I've thrown into the FEC driver a load of WARN_ON_ONCE(addr == 0) after
_every_ dma_map_single(), and I also have pre-standing detection of
highmem pages in fec_enet_txq_submit_frag_skb(). None of this is firing.
We know that the ARM architecture can write to memory (which includes
memory allocated via dma_alloc_coherent()) with weak ordering, so to
rule that out, I tried adding a barrier between writing the address
and size, and writing the status field everywhere where we touch the
transmit ring. That had no effect; I still see the corruption.
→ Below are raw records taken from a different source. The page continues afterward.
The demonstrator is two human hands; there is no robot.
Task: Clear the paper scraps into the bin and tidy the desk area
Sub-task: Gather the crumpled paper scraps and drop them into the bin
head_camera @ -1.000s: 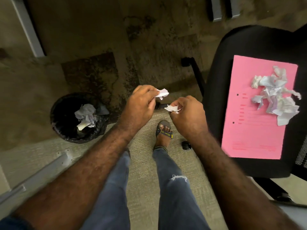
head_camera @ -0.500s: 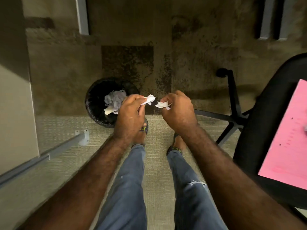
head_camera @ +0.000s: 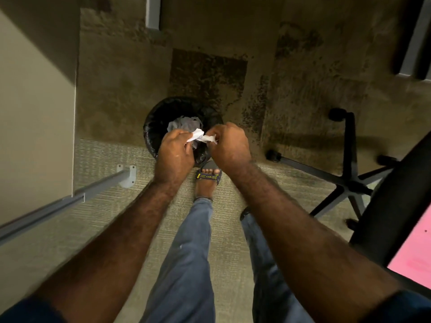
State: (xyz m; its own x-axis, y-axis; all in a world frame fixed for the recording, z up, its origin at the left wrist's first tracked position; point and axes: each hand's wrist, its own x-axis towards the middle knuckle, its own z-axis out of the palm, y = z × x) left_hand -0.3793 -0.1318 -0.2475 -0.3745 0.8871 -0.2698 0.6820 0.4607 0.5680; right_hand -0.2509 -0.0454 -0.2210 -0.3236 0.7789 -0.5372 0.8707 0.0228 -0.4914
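Note:
A round black bin lined with a black bag stands on the carpet, with crumpled white paper inside. My left hand is over the bin's near side, pinching a white paper scrap. My right hand hovers at the bin's right rim and pinches another white paper scrap. The two scraps nearly touch above the bin's opening. The hands hide the bin's near rim.
A black office chair with a star base stands at the right, a pink sheet on its seat. A grey desk leg and foot run in from the left beside a beige panel. My sandalled foot touches the bin.
The view and both hands have shifted left towards the bin; the hands, each still holding a scrap, now sit over its opening. The chair and pink sheet slid to the right edge.

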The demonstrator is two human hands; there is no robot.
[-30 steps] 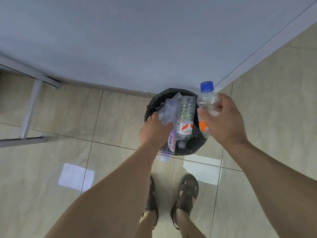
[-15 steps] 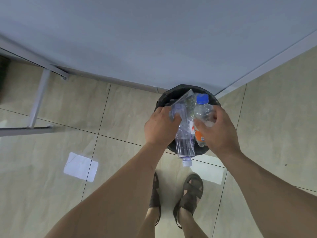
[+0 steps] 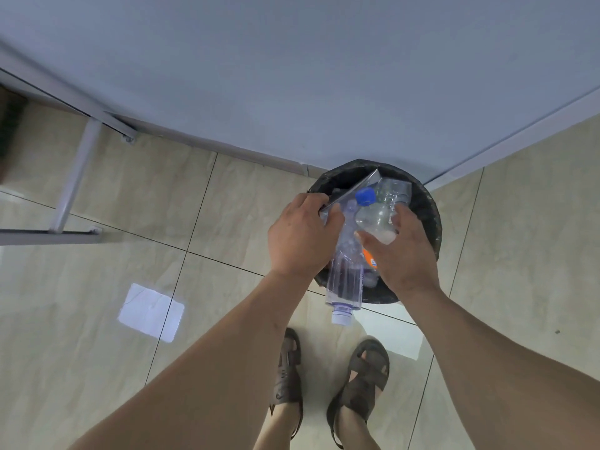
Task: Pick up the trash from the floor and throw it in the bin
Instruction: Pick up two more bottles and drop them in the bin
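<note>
A round black bin (image 3: 428, 209) with a dark liner stands on the tiled floor in the wall corner. Over its near rim my left hand (image 3: 300, 238) grips a clear purple-tinted bottle (image 3: 345, 277), cap pointing down toward me, together with a flat clear plastic piece (image 3: 354, 190). My right hand (image 3: 406, 251) holds a clear bottle with a blue cap (image 3: 373, 219) and an orange label, right beside the other bottle above the bin. Another clear bottle (image 3: 394, 191) lies inside the bin.
White wall (image 3: 292, 76) with a skirting runs behind the bin. A white metal frame leg (image 3: 76, 177) stands at the left. My two sandalled feet (image 3: 328, 378) are just in front of the bin. A bright light patch (image 3: 151, 311) lies on the tiles.
My right hand brought the blue-capped bottle leftward and down over the bin, next to the left hand's bottle. The left hand's bottle tilted so its cap hangs past the near rim.
</note>
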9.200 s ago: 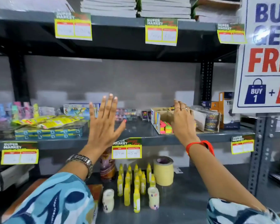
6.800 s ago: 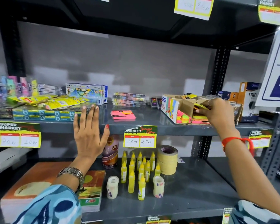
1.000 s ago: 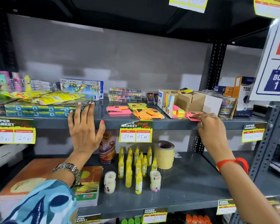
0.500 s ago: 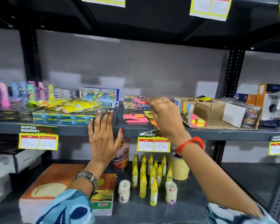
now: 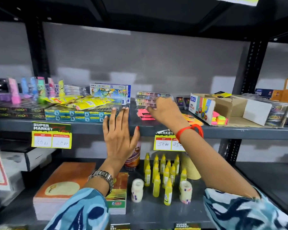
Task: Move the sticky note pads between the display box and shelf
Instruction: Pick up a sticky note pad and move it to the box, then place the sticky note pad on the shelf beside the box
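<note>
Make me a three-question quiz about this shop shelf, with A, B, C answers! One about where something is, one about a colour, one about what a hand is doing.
1. Where is the display box?
A. right end of the middle shelf
B. on the floor
C. on the bottom shelf

2. What colour are the pads under the right hand?
A. blue
B. pink
C. white

3. What is the left hand doing?
A. squeezing a glue bottle
B. making a fist
C. held open and flat at the shelf edge

Answers:
1 A, the box sits on the shelf's right side.
2 B, the stack by the fingers is bright pink.
3 C, its fingers are spread and hold nothing.
</note>
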Demonstrator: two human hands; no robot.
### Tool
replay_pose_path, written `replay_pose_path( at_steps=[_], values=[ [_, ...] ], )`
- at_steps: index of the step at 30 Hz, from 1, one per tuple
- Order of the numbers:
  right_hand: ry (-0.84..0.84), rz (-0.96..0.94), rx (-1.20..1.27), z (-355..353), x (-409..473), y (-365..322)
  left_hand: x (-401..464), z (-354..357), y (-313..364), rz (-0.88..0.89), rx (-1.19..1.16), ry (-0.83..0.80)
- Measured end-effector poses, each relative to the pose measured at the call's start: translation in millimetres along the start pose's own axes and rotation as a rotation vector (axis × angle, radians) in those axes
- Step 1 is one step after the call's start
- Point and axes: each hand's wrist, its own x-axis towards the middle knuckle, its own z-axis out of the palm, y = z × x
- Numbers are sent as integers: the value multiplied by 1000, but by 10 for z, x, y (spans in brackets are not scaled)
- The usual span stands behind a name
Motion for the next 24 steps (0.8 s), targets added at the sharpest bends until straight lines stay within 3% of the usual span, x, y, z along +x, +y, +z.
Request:
replay_pose_path(
  at_steps=[9, 24],
  values=[
    [-223, 65, -206, 108, 110, -225, -9, -3, -14, -1, 7, -63],
    [-125, 134, -42, 79, 50, -313, -20, 4, -14, -1, -3, -62]
  ],
)
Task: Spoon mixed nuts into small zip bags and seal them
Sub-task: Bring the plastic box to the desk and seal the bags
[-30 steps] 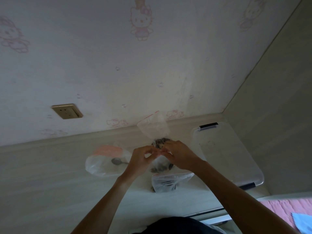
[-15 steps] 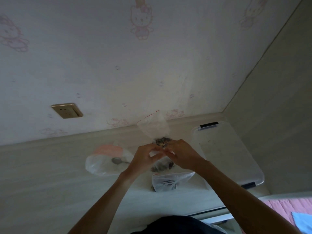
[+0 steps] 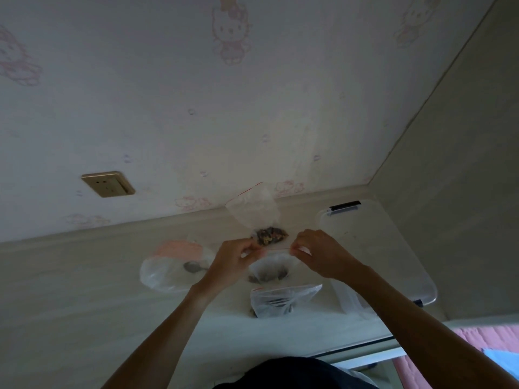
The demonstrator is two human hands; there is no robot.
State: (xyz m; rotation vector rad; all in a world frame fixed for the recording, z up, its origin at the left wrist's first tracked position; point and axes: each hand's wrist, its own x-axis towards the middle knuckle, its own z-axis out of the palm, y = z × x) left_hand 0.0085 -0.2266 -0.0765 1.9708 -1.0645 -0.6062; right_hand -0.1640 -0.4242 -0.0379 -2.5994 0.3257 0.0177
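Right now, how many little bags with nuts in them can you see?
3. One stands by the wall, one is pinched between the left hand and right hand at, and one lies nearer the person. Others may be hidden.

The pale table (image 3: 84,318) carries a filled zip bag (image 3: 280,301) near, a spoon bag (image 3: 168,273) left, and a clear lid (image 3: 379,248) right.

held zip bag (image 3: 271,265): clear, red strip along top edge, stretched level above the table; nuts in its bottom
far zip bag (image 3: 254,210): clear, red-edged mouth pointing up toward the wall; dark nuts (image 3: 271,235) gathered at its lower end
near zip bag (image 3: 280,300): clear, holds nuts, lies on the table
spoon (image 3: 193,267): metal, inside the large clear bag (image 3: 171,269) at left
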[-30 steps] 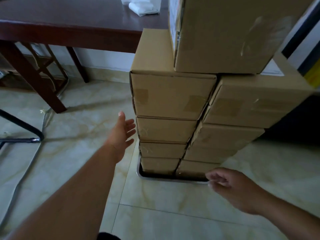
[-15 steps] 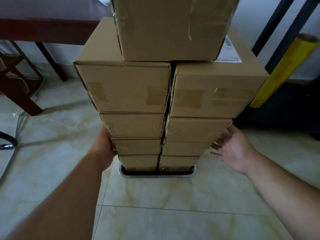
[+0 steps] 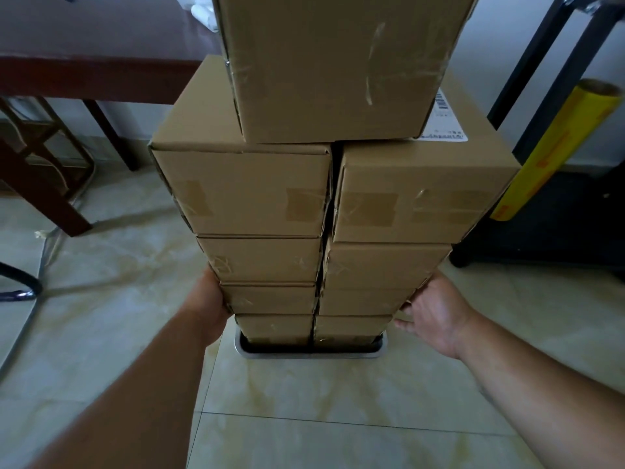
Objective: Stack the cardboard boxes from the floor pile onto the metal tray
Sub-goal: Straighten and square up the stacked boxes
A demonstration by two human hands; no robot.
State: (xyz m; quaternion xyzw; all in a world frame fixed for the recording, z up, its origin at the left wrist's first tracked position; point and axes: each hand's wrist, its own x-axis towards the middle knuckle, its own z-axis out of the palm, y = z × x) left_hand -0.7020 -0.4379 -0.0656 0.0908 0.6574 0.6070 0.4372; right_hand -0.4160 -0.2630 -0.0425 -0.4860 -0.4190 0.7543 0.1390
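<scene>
Cardboard boxes [image 3: 331, 211] between left hand [image 3: 206, 304], right hand [image 3: 436, 311]

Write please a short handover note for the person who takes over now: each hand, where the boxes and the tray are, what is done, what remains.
Left hand: pressed against the left side of the cardboard box stack, low down; fingers hidden behind the boxes.
Right hand: open, fingers touching the right side of the stack at about the same height.
Metal tray: on the tiled floor, carrying two columns of four boxes, with a bigger top box across both.
Done: the stack stands on the tray.
Left: no floor pile is in view; look for more boxes, and steady the stack.
</scene>
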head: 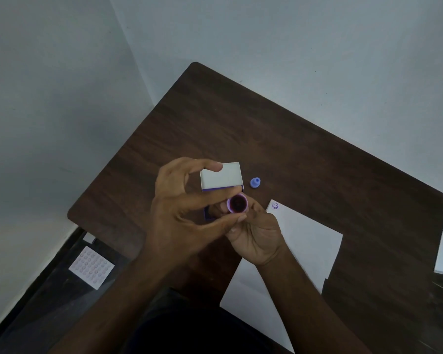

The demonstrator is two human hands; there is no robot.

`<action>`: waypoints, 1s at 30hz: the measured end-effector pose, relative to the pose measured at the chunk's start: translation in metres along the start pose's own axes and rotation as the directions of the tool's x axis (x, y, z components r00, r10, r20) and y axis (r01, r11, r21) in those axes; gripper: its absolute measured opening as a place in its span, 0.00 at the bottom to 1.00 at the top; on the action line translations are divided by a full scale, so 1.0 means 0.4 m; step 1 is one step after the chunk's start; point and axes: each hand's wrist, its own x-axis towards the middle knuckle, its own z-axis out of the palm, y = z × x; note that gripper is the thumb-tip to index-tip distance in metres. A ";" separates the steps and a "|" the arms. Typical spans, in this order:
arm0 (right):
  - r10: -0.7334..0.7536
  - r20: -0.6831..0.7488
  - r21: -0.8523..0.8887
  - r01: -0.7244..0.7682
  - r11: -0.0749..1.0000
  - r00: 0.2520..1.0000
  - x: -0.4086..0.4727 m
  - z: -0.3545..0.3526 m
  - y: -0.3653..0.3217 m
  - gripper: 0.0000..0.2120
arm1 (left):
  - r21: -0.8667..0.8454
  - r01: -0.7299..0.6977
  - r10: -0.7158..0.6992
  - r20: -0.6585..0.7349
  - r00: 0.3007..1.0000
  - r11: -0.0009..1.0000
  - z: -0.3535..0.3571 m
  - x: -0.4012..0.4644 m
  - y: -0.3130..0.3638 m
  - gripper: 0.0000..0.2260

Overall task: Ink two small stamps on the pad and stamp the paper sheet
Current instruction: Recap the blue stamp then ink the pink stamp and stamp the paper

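Pale wall corner filled the upper frame; a dark wood-grain table [292, 139] ran diagonally across the centre. Item: paper sheet [302, 241], white, lower right of centre, bearing one purple smiley print [275, 206] at its upper corner, so one stamping appeared done. Item: blue stamp [255, 182], small, standing alone on the table right of centre, apart from both hands. Item: purple stamp [237, 203], round, inked face turned up toward the camera, pinched in the fingers of the right hand [253, 236] at frame centre. Item: ink pad [221, 176], a white-lidded box with a purple edge, its lid seemingly raised, just above the purple stamp; the left hand [179, 208] was spread before it, index fingertip touching the lid's left corner, thumb and other fingers extended toward the stamp; whether they touched the stamp could not be told. Step judged: second stamp inked or being checked, not yet printed. Next move would call for turning the face down and pressing it squarely on bare paper clear of the smiley. Obstructions: the left hand crossed between stamp and pad; the sheet lay open. Also present: a white dotted sheet [91, 267] at lower left, off the table.
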 end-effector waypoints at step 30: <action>-0.136 -0.219 -0.671 -0.251 -0.697 0.966 0.170 -0.181 0.002 0.22 | 0.493 0.217 -0.345 0.183 0.921 0.842 0.189 0.002 -0.370 0.41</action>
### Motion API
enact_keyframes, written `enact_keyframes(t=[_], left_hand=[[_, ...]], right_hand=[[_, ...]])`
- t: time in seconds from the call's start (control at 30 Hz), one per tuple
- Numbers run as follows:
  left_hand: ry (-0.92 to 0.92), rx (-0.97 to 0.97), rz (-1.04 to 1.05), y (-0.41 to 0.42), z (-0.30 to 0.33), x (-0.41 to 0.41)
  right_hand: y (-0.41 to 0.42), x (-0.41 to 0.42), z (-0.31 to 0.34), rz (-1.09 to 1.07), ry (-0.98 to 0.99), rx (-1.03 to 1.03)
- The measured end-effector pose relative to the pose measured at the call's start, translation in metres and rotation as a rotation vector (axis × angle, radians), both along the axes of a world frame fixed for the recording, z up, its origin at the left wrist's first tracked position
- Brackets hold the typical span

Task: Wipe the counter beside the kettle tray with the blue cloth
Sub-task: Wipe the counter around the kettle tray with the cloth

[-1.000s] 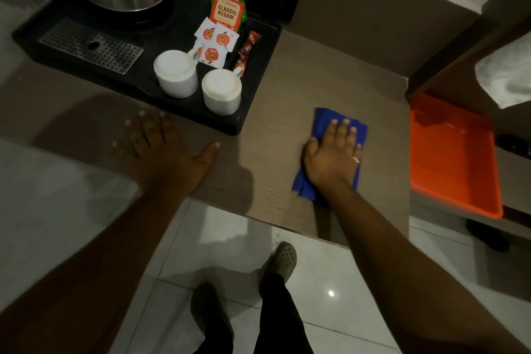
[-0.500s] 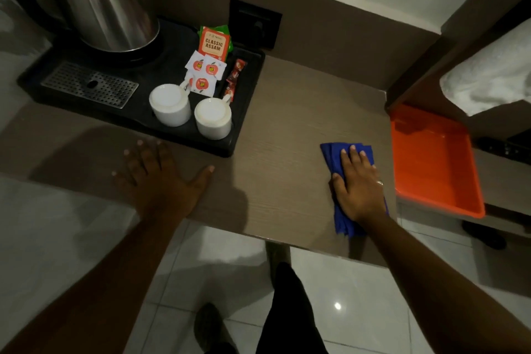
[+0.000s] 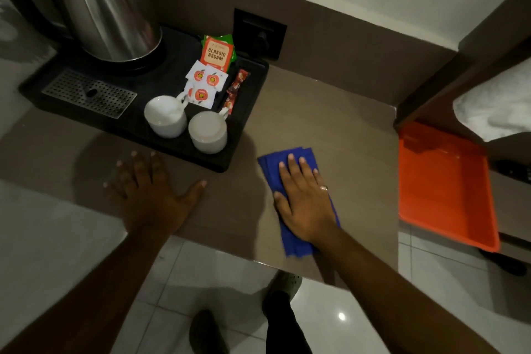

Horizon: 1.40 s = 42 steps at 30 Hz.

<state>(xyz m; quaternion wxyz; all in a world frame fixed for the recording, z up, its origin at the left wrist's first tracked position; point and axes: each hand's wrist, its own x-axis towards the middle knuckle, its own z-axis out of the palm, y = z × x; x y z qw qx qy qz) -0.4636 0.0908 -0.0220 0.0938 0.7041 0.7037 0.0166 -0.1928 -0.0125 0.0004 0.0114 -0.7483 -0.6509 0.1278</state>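
Observation:
The folded blue cloth (image 3: 273, 162) lies on the brown counter (image 3: 339, 123), just right of the black kettle tray (image 3: 247, 135). My right hand (image 3: 304, 201) presses flat on the cloth with its fingers stretched out, covering the cloth's middle. My left hand (image 3: 152, 192) rests flat on the counter in front of the tray, fingers spread, holding nothing. The steel kettle (image 3: 106, 6) stands at the tray's back left.
Two white cups (image 3: 207, 131) and tea and sugar sachets (image 3: 207, 83) sit on the tray. An orange plastic tray (image 3: 445, 190) lies on a lower shelf to the right. A wall socket (image 3: 258, 31) is behind. The counter's front edge runs under my wrists, tiled floor below.
My right hand has slid the blue cloth leftward from near the counter's right end back toward the kettle tray. My left hand has stayed planted.

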Motion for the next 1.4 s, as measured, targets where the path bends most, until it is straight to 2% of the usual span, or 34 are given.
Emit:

Next, I've tried setting free descriptors to have a physical address
of 0x40 - which should change the pattern of the corruption (in that
the "(c)" string should appear earlier in the corruption.) The
reasoning is to prove whether the FEC TX DMA is reading from zero
because it's being instructed to in the transmit ring, or whether
there's something else going on. The result is (in a different module):
00001000 61 6c 5f 72 65 67 69 73 74 65 72 5f 64 72 69 76 |al_register_driv|
00001010 65 72 73 00 00 00 00 00 00 00 00 00 00 00 00 00 |ers.............|
00001020 00 00 00 00 00 00 00 00 00 00 00 00 00 00 00 00 |................|
00001030 00 00 00 00 1d 84 2e 2b 75 73 62 5f 73 65 72 69 |.......+usb_seri|
00001040 61 6c 5f 67 65 6e 65 72 69 63 5f 6f 70 65 6e 00 |al_generic_open.|
00001050 00 00 00 00 00 00 00 00 00 00 00 00 00 00 00 00 |................|
00001060 00 00 00 00 00 00 00 00 d4 ff 93 00 d8 ff 93 00 |................|
00001070 13 00 00 00 28 63 29 20 43 6f 70 79 72 69 67 68 |....(c) Copyrigh|
00001080 74 20 32 30 30 37 2d 32 30 31 32 2c 20 46 72 65 |t 2007-2012, Fre|
00001090 65 73 63 61 6c 65 20 53 65 6d 69 63 6f 6e 64 75 |escale Semicondu|
000010a0 63 74 6f 72 2e 20 41 6c 6c 20 72 69 67 68 74 73 |ctor. All rights|
000010b0 20 72 65 73 65 72 76 65 64 2e 00 00 dd 00 2c 41 | reserved.....,A|
000010c0 11 73 00 00 d3 74 00 00 3d 75 00 00 a9 78 00 00 |.s...t..=u...x..|
000010d0 4f 78 00 00 75 77 00 00 07 76 00 00 c3 79 00 00 |Ox..uw...v...y..|
Here, the bytes which start at 0x1068 match what's in the iMX6 at address
0x40, but the bytes which would've come before are missing. So, the FEC
is transmitting from a descriptor in the ring which contains an address
which has been freed - and that's with my additional barriers in place
which should ensure that the descriptor gets the address and size updates
_before_ it sees that it owns the descriptor.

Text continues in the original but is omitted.